So the Allies braced for an offensive they knew was coming.  They were not idle.  The British, operating partially on intelligence gathered from two German deserters, not only anticipated the attack, but placed the probable date of the attack on this very day, although they anticipated it could be slightly earlier.  As a result, the British had been engaged in nightly artillery strikes on German positions since March 18.

On this day, the offensive commenced with the assault on the BEF.

A closer view of the successful German drive on the Somme.  Over a three week period the Germans wiped out British gains on the Somme and seriously threatened the position of the BEF in Europe.

The Battle of St. Quentin, the Somme Crossings and the First Battle of Bapaume

It commenced with an artillery barraged at 0435 on British positions near St. Quentin (and it also saw the commencement of German artillery strikes on Paris). While our memory of it has become skewed due to the intense British focus on World War One, the British were a small army compared to the French, but they were also in much better fighting shape than the French overall.  While the bombardment was massive, it did not leave the British incapable of resisting.  Nonetheless, after extremely intense infantry combat, which started with a German assault at 0940, the British had yielded in some places and began to retreat. Already on March 21 the British had lost ground.  This continued to be the case through March 23.

British artillery in retreat.

The British broke at St. Quentin, but their resistance had already worked a toll on the German forces which had begun to slow down. Nonetheless the British lost their lines on the Somme on March 24.  The same day the British lost the town of Bapaume and the French began to be concerned that the British had been irretrievably beaten.  Ironically the German capture of British supplies caused despondency in the German rank as German troops realized, from what they captured, that the British were very well supplied and even had stocks of Champagne in their stores.  The French, however, began plans for an offensive operation against the Germans out of a fear that the British situation could not be restored.

By the 25th the French were in fact engaged, but in defensive operations, and the overall situation was confused. Fighting was occurring everywhere but what was occurring was not clear to anyone.  British cavalry was in action in rearguard operations slowing German advances and the RAF was busy as well, as both the oldest and newest forms of mobile warfare combined against the Germans.

 British 6 Inch Gun firing on March 26 near Ancre.

Nonetheless a council of war was held on the 26th with the result that General Foch of the French Army was made the supreme Allied commander.

The Battle of Rosieres and the Battle of Arrars

On the 26th and 27th the British fought the Battle of Rosieres in which the British committed tanks.
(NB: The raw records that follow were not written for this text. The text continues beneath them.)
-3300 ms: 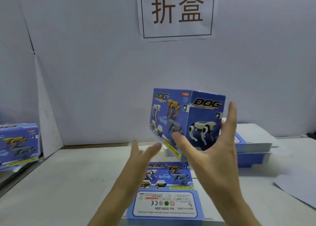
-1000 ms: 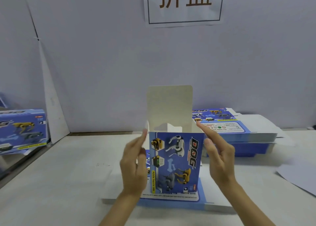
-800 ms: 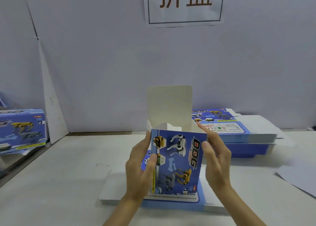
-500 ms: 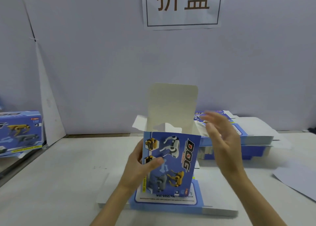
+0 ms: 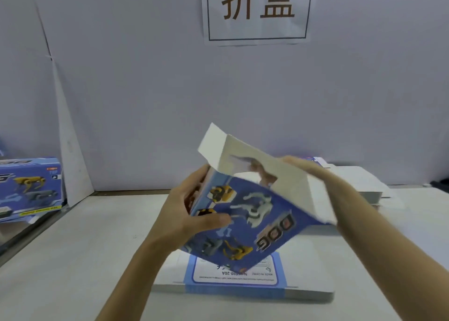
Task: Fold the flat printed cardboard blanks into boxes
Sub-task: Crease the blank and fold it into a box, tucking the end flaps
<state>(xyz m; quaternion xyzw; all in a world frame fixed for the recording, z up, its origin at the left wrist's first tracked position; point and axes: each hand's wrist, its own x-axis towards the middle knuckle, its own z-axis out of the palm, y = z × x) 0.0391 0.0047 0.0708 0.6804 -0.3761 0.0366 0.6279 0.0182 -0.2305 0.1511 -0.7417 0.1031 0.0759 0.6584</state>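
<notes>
The blue printed cardboard box, with pictures of robot dogs and the word DOG on its front, is held in the air above the table, tilted with its open white mouth up and to the right and its white flaps spread. The left hand grips its left edge, the thumb lying across the printed front and the other fingers curled behind. The right hand lies over the white flap at the upper right, and fingertips show inside the opening; motion blur leaves it unclear whether they clasp the flap or only press it. Just below the box a stack of flat blue-and-white cardboard blanks lies on the pale grey tabletop, a white label panel facing up. A second, mostly white stack of blanks sits farther back on the right, partly hidden by the right forearm. At the far left a finished blue dog box stands near the table's edge. Behind everything rises a pale lilac-grey wall, with a narrow white sheet leaning in its left corner and a white paper sign bearing two large brown Chinese characters in a thin frame.
</notes>
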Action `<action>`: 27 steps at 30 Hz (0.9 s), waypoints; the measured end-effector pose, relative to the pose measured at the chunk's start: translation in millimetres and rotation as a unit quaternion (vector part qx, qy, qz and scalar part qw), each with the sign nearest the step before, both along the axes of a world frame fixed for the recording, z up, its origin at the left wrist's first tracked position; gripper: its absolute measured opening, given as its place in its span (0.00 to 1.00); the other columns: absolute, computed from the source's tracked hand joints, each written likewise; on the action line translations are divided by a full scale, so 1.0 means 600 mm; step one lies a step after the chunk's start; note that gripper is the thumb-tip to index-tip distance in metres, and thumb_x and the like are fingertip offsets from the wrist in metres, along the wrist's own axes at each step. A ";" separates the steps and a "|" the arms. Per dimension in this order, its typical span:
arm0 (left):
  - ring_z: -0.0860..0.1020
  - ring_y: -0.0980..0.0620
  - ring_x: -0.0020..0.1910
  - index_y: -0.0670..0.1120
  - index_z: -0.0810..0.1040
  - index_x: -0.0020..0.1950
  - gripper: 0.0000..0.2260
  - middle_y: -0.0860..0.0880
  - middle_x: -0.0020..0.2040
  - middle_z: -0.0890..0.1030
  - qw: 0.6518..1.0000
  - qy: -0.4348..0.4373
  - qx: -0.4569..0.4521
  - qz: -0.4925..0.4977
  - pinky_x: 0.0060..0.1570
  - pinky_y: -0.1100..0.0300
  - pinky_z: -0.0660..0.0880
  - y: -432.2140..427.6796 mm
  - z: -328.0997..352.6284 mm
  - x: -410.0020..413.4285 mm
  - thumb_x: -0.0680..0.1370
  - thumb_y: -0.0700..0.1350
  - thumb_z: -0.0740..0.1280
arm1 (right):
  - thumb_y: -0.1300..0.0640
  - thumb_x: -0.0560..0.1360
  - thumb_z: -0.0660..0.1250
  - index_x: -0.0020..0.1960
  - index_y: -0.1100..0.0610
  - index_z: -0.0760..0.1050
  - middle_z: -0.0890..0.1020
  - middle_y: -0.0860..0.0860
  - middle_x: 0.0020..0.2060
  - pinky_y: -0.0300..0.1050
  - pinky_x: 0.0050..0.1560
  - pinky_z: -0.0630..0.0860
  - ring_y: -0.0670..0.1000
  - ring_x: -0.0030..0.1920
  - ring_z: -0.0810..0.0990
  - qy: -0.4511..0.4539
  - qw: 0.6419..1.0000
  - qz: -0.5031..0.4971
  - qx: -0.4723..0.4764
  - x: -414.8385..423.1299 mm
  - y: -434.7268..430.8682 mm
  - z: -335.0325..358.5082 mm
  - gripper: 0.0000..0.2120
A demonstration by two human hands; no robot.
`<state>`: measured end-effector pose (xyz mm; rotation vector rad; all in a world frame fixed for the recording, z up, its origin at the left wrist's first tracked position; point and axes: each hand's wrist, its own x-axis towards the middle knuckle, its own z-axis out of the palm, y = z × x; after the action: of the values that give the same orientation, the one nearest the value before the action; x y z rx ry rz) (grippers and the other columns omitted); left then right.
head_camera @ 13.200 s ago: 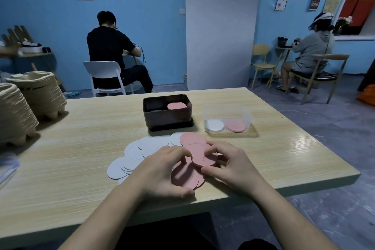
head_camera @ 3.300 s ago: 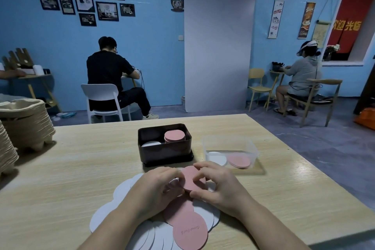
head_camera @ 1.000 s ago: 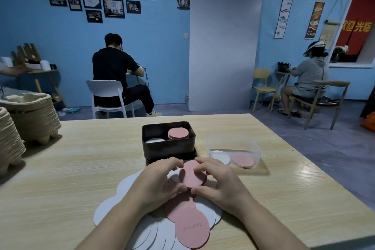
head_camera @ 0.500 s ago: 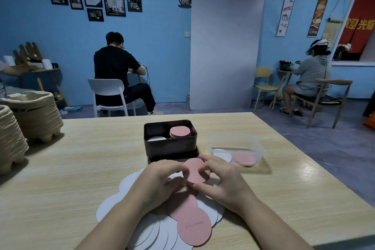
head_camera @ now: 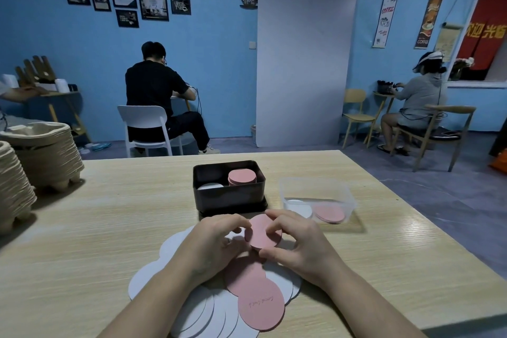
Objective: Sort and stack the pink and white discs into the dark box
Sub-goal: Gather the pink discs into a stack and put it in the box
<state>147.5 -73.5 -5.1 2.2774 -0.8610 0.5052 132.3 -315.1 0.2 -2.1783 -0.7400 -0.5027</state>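
Our hands (head_camera: pixel 211 250) cover much of the white discs (head_camera: pixel 149 280) (the nearest run off the bottom edge); we cannot read the near pink disc's (head_camera: pixel 260 307) writing.

The light is dim and even, with a cool blue cast over the whole frame. Soft, weak shadows sit beneath the dark box (head_camera: pixel 229 197) and at the right of the clear container (head_camera: pixel 318 191) on the table (head_camera: pixel 109 228). The middle is sharp. Wide-angle distortion stretches the bottom edge and tilts the grey panel (head_camera: pixel 304 49) at upper centre.
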 end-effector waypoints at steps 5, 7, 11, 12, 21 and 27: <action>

Nonetheless the Allies continued to lose ground and lost the town of Albert during the night.  Throughout the retreat phase that went  through the 27th Tommies occasionally panicked and took up defense positions at the report of German cavalry being just over the horizon.  Still, while they retreated continually they did not disintegrate and both the British and the French remained in action throughout.  On the 28th a German assault only a handful of miles, showing that the Germans were slowing.  A primary factor was that the German cavalry that was needed to exploit the breakthroughs in the Allied lines that continually occurred simply didn't exit.

There wasn't any. The Germans were now, in terms of fighting at the front, an infantry force only.  They'd lose the war as a result.  The could exploit gaps in the British lines no quicker than a man could advance, and with each days advance the German troops became more and more fatigued until, at last, they simply refused to move, even under threat of death.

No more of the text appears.